Durante el despegue ya tiene al de al lado dormido en el hombro. «Seguro que se ha atiborrado a pastillas», se dice en silencio. Y en el mismo instante en que acerca su mano para enderezarlo, empieza a notar que el avión se sacude en mitad del ascenso. A su lado Júlia apoya el cuaderno sobre la ventana y pinta las nubes que van envolviendo las alas afuera. Pero entre las nubes parece que empieza a filtrarse humo negro y entonces la nave se bate, de pronto, en espasmos más bruscos. Por megafonía les habla el piloto, que explica que tienen «problemas mecánicos que nos forzarán a volver a la isla». El ritmo doméstico de la cabina se vuelve más grave. Ella ya no lee, pero se refugia en las hojas del libro. Le da la impresión de que está en la mitad una atmósfera hueca, como si las cosas vinieran de lejos, con ecos irreales. Y entonces parece que escucha su voz a través del silencio:

—Usted se parece a mi esposa, ¿sabe? —El hombre la mira con gesto de súplica.

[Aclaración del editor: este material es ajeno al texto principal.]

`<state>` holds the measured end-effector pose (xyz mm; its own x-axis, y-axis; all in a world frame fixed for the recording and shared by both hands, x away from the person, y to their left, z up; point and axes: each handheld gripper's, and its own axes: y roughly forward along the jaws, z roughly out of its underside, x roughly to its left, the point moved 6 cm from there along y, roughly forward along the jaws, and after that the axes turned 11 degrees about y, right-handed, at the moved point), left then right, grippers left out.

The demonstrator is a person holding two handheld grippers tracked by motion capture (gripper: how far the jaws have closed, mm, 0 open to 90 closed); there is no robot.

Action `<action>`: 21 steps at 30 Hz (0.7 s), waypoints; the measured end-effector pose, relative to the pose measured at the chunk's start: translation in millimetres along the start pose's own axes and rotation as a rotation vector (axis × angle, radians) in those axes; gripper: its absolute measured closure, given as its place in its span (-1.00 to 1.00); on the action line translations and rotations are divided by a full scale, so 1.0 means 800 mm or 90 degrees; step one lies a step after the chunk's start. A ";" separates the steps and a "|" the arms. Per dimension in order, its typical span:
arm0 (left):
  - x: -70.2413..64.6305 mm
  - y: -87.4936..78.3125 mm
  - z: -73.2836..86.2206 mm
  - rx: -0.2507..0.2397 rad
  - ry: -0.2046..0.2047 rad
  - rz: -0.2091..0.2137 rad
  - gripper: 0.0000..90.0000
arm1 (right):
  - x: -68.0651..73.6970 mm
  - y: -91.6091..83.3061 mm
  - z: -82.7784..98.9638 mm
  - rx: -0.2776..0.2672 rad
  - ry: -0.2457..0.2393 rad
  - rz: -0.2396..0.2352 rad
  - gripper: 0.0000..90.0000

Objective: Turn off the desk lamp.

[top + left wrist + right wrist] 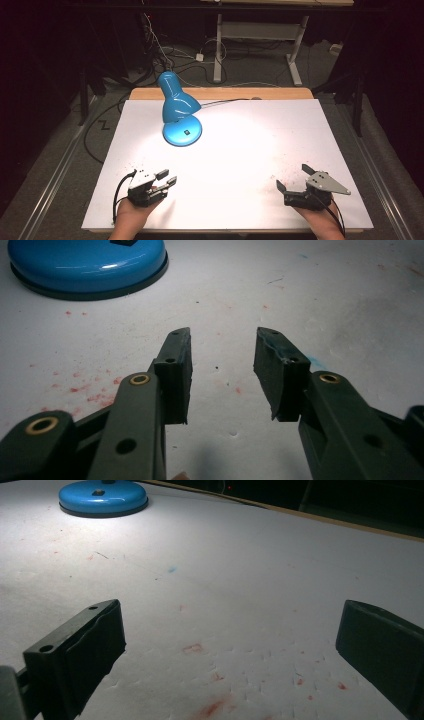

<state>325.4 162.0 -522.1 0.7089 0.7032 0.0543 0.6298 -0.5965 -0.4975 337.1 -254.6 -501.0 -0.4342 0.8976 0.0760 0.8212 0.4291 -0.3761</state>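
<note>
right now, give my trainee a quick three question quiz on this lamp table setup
1. True or false: the blue desk lamp is switched on and lights the white table cover.
2. Which claw's jaws stand wider apart? A. left claw B. right claw C. both alike
3. Fill in: nothing lies between the left claw's jaws except the bare ____.

Key:
1. True. A bright pool of light spreads from under the shade.
2. B. The right claw's jaws gape wide, the left's have a narrower gap.
3. Table cover, speckled with small red marks.
</note>
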 end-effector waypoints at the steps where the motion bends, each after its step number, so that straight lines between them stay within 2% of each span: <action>1: 0.000 0.000 0.000 -0.002 0.000 0.000 0.35 | 0.000 0.000 0.000 -0.001 0.000 0.000 -0.99; 13: 0.005 0.001 0.003 0.014 -0.005 0.010 0.69 | -0.001 -0.003 -0.002 -0.007 -0.006 -0.003 -0.99; 19: 0.007 0.003 0.008 0.029 -0.022 0.043 0.95 | -0.002 -0.003 0.000 -0.004 -0.005 -0.003 -0.99; 21: 0.007 0.003 0.008 0.033 -0.025 0.046 0.95 | -0.002 -0.004 0.000 -0.005 -0.004 -0.001 -0.99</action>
<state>328.7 166.8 -528.9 0.7387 0.6738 -0.0173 0.5588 -0.6265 -0.5434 335.4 -257.2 -499.8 -0.4378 0.8962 0.0713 0.8232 0.4315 -0.3691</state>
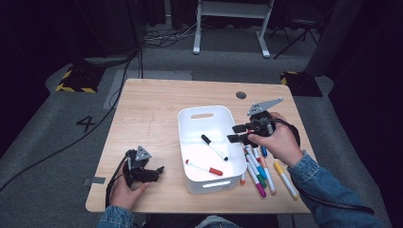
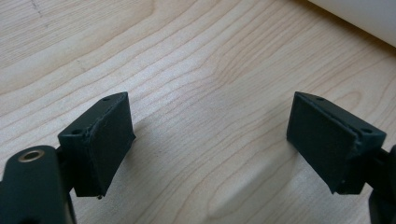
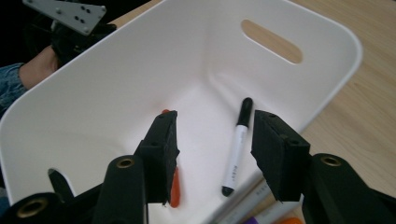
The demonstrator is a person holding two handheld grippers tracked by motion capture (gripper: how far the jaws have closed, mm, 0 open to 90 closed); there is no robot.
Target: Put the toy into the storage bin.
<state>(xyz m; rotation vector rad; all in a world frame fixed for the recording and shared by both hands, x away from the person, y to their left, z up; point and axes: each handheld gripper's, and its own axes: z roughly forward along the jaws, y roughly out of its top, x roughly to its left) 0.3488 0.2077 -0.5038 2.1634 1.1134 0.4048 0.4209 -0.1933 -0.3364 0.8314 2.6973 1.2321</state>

—¿Perdón? —le contesta y confía en poder aplacarle las ganas de hablar.

—Que usted tiene algo de Carla, mi esposa; lo vi en cuanto la tuve cerca.

Ella no responde y trata de hacer como que no le ha dado importancia.

—Está en Barcelona esperándome en casa y… ¡cómo quisiera abrazarla! Y mire, es curioso, porque aquí en la isla llevo años viéndome con otra. —El tono de histeria con el que le habla queda muy lejos de lo íntimo: es como si el miedo le hubiera soltado un resorte en la mala conciencia—. No sé si ha tenido alguna aventura al margen de su matrimonio…

«Desde luego, todas» piensa decir ella, y no puede ni abrir la boca.

—¿No ha tenido nunca la necesidad de buscar el amor en los bordes?

—Depende de lo que entiendas tú por borde. —Le vuelve, de pronto, la voz.

—A veces el amor no basta, dios mío. ¡Perdóname, Carla, lo siento! —El hombre la toma del brazo con fuerza, con una mirada demente—. Te juro que no pisaré más la isla, lo juro. ¡Te adoro, mi vida! ¿Me escuchas?

Se zafa de él y se abraza a la niña, que llora asustada a su lado. La envuelve con una ternura profunda. Desea volver a la isla.